● TASK DETAILS
What are the lines from the top of the entries through the one with "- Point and"? Write them out exactly, with no pictures.

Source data
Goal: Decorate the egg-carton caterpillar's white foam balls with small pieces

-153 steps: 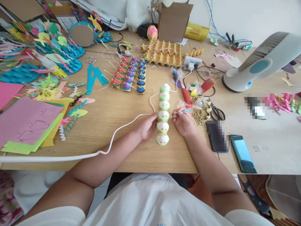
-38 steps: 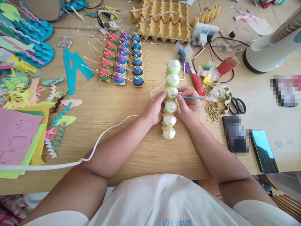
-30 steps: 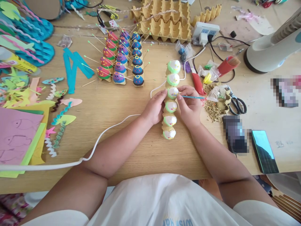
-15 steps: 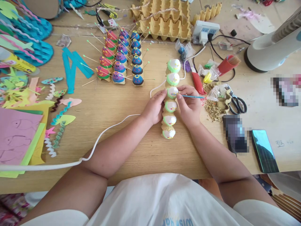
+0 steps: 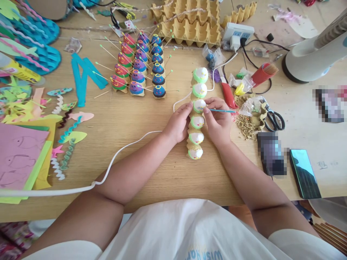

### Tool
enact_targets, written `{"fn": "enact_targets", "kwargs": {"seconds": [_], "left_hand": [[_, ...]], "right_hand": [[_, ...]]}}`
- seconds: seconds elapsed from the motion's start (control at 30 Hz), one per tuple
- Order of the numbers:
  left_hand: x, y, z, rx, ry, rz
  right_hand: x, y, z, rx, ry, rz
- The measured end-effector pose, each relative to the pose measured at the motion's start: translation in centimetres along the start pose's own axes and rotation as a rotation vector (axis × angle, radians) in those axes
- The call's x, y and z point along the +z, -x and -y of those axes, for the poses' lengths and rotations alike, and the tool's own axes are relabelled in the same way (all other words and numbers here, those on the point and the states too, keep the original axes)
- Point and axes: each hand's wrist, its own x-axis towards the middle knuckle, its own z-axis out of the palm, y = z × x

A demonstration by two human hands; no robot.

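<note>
A strip of egg carton (image 5: 195, 147) with several cups covered in white and light green stands lengthwise in front of me. Coloured bits dot some of the white caps. My left hand (image 5: 179, 122) is closed around the strip's left side, near the third cup from the far end. In my right hand (image 5: 217, 121) a thin blue stick-like tool (image 5: 223, 111) is pinched between thumb and fingers. Its tip touches, or nearly touches, the white cap of that third cup. The fingers behind the strip are hidden.
Finished-looking red, purple and blue carton strips (image 5: 139, 65) with pins stand ahead left. Behind lie egg trays (image 5: 189, 29) and a power strip (image 5: 238, 31). Scissors (image 5: 274, 121), a red-handled knife (image 5: 228, 95) and a phone (image 5: 305, 173) lie right. A white cable (image 5: 116, 155) crosses my left arm.
Both hands and the carton strip keep almost the same place. The blue tool's tip has shifted very slightly on the third cap.
</note>
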Motion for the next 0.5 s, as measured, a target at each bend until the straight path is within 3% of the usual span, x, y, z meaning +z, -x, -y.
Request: {"fn": "enact_targets", "kwargs": {"seconds": [0.5], "left_hand": [[0.03, 0.06, -0.09, -0.042, 0.03, -0.044]], "right_hand": [[0.1, -0.06, 0.27, 0.006, 0.002, 0.0]]}}
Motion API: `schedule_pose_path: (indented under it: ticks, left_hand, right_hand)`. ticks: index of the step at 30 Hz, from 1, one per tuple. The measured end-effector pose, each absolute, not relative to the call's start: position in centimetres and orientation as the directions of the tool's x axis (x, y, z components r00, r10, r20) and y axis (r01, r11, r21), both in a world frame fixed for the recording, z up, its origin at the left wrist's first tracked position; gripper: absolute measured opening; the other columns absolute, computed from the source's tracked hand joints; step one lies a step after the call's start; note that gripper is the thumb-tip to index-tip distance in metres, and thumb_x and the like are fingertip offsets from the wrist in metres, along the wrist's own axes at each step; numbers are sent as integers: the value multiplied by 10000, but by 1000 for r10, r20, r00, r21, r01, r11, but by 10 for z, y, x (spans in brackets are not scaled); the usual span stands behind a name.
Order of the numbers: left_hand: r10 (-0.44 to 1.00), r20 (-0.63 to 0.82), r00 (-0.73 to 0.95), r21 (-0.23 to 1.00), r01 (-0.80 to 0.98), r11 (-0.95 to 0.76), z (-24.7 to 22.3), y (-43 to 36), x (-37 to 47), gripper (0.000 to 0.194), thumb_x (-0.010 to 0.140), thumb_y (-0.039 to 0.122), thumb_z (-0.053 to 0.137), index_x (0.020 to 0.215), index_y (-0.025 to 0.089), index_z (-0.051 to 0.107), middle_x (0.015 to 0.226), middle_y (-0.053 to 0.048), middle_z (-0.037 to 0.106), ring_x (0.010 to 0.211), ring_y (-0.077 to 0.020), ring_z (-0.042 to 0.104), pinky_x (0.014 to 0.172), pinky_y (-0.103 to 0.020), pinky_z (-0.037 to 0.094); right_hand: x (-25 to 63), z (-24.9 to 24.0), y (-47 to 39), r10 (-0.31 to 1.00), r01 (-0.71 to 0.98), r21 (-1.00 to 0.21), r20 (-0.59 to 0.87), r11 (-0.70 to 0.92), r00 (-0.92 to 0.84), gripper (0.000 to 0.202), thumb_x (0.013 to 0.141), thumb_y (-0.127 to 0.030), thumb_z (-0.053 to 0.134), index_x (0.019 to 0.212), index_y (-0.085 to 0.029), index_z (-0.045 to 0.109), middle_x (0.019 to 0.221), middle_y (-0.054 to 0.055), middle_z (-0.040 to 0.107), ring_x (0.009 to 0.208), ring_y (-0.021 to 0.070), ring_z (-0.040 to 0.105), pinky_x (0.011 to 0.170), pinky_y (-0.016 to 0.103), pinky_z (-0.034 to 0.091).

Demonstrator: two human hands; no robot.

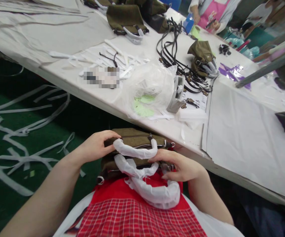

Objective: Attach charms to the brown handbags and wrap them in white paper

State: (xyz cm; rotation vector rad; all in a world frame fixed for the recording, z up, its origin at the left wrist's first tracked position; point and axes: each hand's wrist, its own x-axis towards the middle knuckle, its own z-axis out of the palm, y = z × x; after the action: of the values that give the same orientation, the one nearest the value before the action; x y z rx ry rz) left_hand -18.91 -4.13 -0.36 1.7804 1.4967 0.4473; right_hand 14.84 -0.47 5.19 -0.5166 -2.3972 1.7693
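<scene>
An olive-green bag point(130, 140) with a silver zipper rests against my red apron, below the table's edge. White wrapping covers its handle point(135, 151), and more white-wrapped handles point(154, 194) hang over the apron. My left hand point(100, 144) grips the bag's left end, thumb and fingers round its top edge. On the right, my right hand point(177, 164) is bent round the bag's side, its fingertips by the right end of the wrapped handle. Whether those fingers pinch any part of the bag is unclear.
Across the white table point(83, 95) lie a clear plastic bag point(152, 85), a metal tape dispenser point(177, 95), black straps point(168, 49) and other olive bags point(125, 18). A grey pole point(268, 67) slants in at right. White strips point(26, 158) litter the green floor. A person in a pink apron point(213, 13) stands opposite.
</scene>
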Motion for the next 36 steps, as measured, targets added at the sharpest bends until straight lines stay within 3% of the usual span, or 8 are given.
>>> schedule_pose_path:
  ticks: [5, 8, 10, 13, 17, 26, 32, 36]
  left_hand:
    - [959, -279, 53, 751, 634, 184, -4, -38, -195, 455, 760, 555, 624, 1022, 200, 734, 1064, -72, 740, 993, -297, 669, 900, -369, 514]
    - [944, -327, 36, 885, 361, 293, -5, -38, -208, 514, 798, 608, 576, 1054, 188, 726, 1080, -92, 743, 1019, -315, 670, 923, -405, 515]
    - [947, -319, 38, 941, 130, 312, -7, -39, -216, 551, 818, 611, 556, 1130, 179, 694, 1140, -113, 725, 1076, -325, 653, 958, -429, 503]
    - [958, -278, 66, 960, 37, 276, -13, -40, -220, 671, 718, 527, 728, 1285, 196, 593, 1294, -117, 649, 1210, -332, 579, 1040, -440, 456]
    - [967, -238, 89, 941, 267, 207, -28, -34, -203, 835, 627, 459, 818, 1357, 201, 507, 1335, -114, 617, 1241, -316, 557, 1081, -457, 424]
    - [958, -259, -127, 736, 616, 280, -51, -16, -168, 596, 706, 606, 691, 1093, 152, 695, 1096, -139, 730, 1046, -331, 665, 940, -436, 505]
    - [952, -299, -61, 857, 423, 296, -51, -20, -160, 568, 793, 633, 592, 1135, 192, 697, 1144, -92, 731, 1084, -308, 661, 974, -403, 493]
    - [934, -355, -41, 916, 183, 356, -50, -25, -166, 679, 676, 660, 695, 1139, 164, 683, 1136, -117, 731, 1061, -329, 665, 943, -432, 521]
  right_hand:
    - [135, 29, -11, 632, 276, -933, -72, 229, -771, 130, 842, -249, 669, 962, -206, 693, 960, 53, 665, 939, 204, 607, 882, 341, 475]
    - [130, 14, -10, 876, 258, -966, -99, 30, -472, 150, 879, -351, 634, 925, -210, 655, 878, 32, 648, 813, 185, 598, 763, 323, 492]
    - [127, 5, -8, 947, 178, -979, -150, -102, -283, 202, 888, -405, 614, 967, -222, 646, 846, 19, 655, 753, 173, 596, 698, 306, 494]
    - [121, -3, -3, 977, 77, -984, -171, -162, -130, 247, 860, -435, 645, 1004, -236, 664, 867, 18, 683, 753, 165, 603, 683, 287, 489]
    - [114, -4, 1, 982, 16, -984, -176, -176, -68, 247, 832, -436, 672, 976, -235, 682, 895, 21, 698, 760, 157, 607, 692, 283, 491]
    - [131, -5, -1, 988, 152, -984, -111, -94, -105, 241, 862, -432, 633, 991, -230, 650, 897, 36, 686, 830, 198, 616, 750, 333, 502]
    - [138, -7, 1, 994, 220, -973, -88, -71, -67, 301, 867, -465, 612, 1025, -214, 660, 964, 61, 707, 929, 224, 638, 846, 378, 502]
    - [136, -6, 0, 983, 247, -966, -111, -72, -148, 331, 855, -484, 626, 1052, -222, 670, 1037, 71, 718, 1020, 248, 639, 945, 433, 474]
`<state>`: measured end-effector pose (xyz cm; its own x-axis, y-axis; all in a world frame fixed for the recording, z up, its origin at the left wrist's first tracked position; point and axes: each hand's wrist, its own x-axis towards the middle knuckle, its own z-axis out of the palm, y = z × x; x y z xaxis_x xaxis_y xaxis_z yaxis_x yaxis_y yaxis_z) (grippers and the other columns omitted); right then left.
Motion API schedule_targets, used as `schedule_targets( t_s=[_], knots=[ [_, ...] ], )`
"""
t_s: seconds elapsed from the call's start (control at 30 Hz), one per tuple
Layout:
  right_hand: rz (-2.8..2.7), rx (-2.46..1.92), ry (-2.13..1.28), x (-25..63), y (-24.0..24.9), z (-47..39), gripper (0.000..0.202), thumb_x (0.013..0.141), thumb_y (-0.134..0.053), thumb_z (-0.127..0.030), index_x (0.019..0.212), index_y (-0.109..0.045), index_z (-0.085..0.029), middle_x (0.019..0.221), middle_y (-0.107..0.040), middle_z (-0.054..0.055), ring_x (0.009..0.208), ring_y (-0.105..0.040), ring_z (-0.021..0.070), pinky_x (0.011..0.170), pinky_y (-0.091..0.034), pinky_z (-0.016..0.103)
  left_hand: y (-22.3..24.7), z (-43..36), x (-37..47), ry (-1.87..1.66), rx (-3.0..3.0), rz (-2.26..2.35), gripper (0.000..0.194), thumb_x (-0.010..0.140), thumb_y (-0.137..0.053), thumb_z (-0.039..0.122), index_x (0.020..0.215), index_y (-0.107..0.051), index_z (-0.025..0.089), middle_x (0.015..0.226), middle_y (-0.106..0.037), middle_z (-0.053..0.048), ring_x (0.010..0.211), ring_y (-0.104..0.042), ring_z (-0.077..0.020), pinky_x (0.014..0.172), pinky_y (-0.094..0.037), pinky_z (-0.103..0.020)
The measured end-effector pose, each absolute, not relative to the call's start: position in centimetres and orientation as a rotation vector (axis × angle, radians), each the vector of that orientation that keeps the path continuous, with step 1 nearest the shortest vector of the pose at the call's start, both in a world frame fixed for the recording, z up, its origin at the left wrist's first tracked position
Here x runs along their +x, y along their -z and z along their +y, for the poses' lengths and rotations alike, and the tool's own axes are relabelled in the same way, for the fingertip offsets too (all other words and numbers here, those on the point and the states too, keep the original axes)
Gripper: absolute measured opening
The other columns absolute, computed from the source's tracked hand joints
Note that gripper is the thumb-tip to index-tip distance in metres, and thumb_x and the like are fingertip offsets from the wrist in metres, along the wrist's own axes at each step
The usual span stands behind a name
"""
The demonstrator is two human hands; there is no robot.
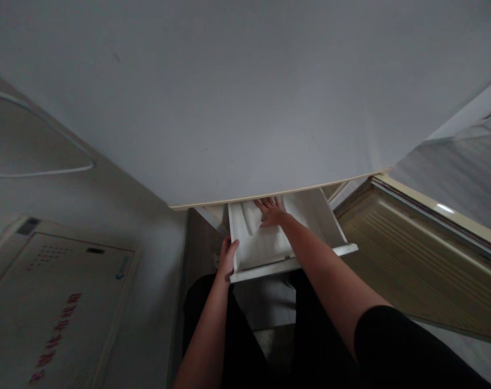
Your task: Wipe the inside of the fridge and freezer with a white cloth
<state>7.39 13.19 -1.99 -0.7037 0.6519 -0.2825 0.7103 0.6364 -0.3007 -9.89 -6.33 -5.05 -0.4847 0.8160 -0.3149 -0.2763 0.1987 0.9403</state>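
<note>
Head view, inspected from left to right: we note a white cable point(38, 172) looped against the wall and, below it, a flush wall box point(87, 281) with red lettering we cannot read. Next comes the left hand point(228, 256), at the near left corner of the drawer point(294, 267), which juts out beneath the broad white top point(249, 108). This hand grasps the drawer's side wall, thumb hooked over the rim and fingers outside; we judge that it steadies the drawer against the other hand's pressure. Its forearm rises almost straight from the lower edge, beside the knee. Inside the drawer, toward its back left, lies some pale, creased material point(251, 216) — too dim for us to identify. On or just beside it rests the right hand point(271, 212), palm down, fingers spread and grasping nothing that we can see; the flat contact suggests pressing or smoothing, though we cannot tell how firmly. The right arm reaches in diagonally over the drawer front, elbow slightly bent. Farthest right, a ribbed, yellowish door point(432, 259) stands swung out, well apart from both hands — presumably so placed to leave the drawer room.
</note>
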Motion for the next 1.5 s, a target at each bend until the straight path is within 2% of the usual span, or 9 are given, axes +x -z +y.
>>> schedule_targets(
  t_s=[0.2, 0.3, 0.47, 0.6, 0.73, 0.87, 1.1, 1.33, 1.5],
  knots=[
    [2.372, 1.584, 0.417, 16.8, 2.1, 15.6, 0.120, 0.083, -0.065, -0.074, 0.168, -0.005, -0.015, 0.170, 0.008, 0.019, 0.158, 0.005, 0.0395, 0.129, -0.008, 0.053, 4.9, -6.3, -9.7, -1.469, 0.529, 1.549, 0.061, 0.056, -0.082, 0.059, 0.098, -0.063, 0.020, 0.096, -0.069, -0.006, 0.097, -0.064, -0.0272, 0.082, -0.047, -0.036],
    [2.420, 1.556, 0.327, 18.3, 1.3, 15.5, 0.122, 0.079, -0.071, -0.073, 0.166, -0.015, -0.009, 0.170, -0.006, 0.023, 0.158, -0.006, 0.0409, 0.129, -0.013, 0.046, 5.0, -6.3, -9.5, -1.468, 0.514, 1.529, 0.059, 0.057, -0.082, 0.059, 0.097, -0.062, 0.020, 0.093, -0.069, -0.006, 0.094, -0.065, -0.0270, 0.079, -0.047, -0.036],
    [2.507, 1.404, 0.234, 14.2, 0.6, 14.6, 0.119, 0.075, -0.071, -0.074, 0.161, -0.029, -0.004, 0.165, -0.019, 0.029, 0.153, -0.011, 0.0529, 0.123, -0.004, 0.068, 5.4, -6.4, -9.5, -1.481, 0.478, 1.501, 0.056, 0.060, -0.080, 0.057, 0.098, -0.062, 0.020, 0.091, -0.069, -0.004, 0.091, -0.066, -0.0260, 0.076, -0.048, -0.035],
    [2.814, 0.962, 0.328, 7.3, 1.2, 12.8, 0.103, 0.083, -0.068, -0.067, 0.156, -0.036, -0.001, 0.160, -0.031, 0.029, 0.150, -0.013, 0.0558, 0.119, -0.005, 0.074, 5.7, -6.3, -9.5, -1.493, 0.470, 1.472, 0.056, 0.061, -0.080, 0.057, 0.101, -0.063, 0.021, 0.094, -0.070, -0.003, 0.093, -0.067, -0.0252, 0.078, -0.049, -0.034],
    [2.920, 0.776, 0.387, 1.9, 2.0, 10.6, 0.063, 0.097, -0.063, -0.052, 0.147, -0.050, -0.015, 0.156, -0.042, 0.014, 0.146, -0.036, 0.0384, 0.121, -0.027, 0.062, 5.8, -6.3, -9.5, -1.495, 0.466, 1.474, 0.056, 0.060, -0.080, 0.056, 0.101, -0.063, 0.021, 0.094, -0.070, -0.003, 0.093, -0.067, -0.0246, 0.077, -0.048, -0.033],
    [2.883, 0.844, 0.433, 1.5, 2.4, 10.3, 0.056, 0.099, -0.063, -0.046, 0.146, -0.052, -0.018, 0.158, -0.040, 0.011, 0.145, -0.037, 0.0372, 0.121, -0.029, 0.062, 5.7, -6.3, -9.6, -1.491, 0.466, 1.491, 0.058, 0.059, -0.081, 0.057, 0.101, -0.063, 0.022, 0.094, -0.069, -0.003, 0.093, -0.066, -0.0247, 0.073, -0.046, -0.032],
    [2.609, 1.255, 0.501, 10.1, 2.5, 14.2, 0.124, 0.080, -0.069, -0.074, 0.168, -0.004, -0.014, 0.168, 0.007, 0.025, 0.154, 0.010, 0.0503, 0.119, -0.001, 0.073, 5.8, -6.2, -9.7, -1.470, 0.470, 1.497, 0.059, 0.058, -0.081, 0.059, 0.098, -0.061, 0.022, 0.092, -0.068, -0.003, 0.092, -0.065, -0.0255, 0.075, -0.047, -0.033],
    [2.258, 1.585, 0.547, 17.4, 2.1, 14.9, 0.142, 0.069, -0.074, -0.081, 0.167, 0.008, -0.018, 0.166, 0.026, 0.018, 0.154, 0.021, 0.0400, 0.127, -0.008, 0.055, 5.9, -6.2, -9.8, -1.467, 0.483, 1.515, 0.057, 0.059, -0.082, 0.059, 0.097, -0.063, 0.021, 0.095, -0.068, -0.004, 0.097, -0.065, -0.0266, 0.079, -0.048, -0.035],
    [2.164, 1.629, 0.460, 14.8, 1.5, 12.7, 0.158, 0.057, -0.079, -0.084, 0.166, 0.010, -0.012, 0.163, 0.024, 0.028, 0.151, 0.010, 0.0555, 0.117, -0.016, 0.073, 5.9, -6.3, -9.6, -1.484, 0.455, 1.498, 0.058, 0.059, -0.083, 0.059, 0.098, -0.064, 0.021, 0.090, -0.068, -0.003, 0.092, -0.066, -0.0264, 0.075, -0.048, -0.035]
  ],
)
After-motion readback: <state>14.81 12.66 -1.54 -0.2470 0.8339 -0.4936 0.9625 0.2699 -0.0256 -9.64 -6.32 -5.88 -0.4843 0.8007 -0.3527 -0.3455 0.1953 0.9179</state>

● EXERCISE ANSWER
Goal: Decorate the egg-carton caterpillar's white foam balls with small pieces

-153 steps: 
-38 steps: 
-30 steps: 
-15 steps: 
+0 steps: 

### Tool
enact_targets, written `{"fn": "enact_targets", "kwargs": {"seconds": [_], "left_hand": [[_, ...]], "right_hand": [[_, ...]]}}`
- seconds: seconds elapsed from the motion's start (control at 30 Hz), one per tuple
- Order of the numbers:
  left_hand: x, y, z, rx, ry, rz
  right_hand: x, y, z, rx, ry, rz
- The measured end-effector pose, each relative to the pose measured at the motion's start: translation in centimetres along the start pose's own axes and rotation as a rotation vector (axis × angle, radians) in those axes
- The call's x, y and z point along the +z, -x and -y of those axes, for the poses' lengths and rotations alike, and the tool's own axes are relabelled in the same way (all other words and numbers here, those on the point and the states too, keep the original axes)
- Point and axes: each hand's wrist, its own x-axis towards the middle knuckle, its own z-axis out of the palm, y = z × x

This completes the answer to the exercise.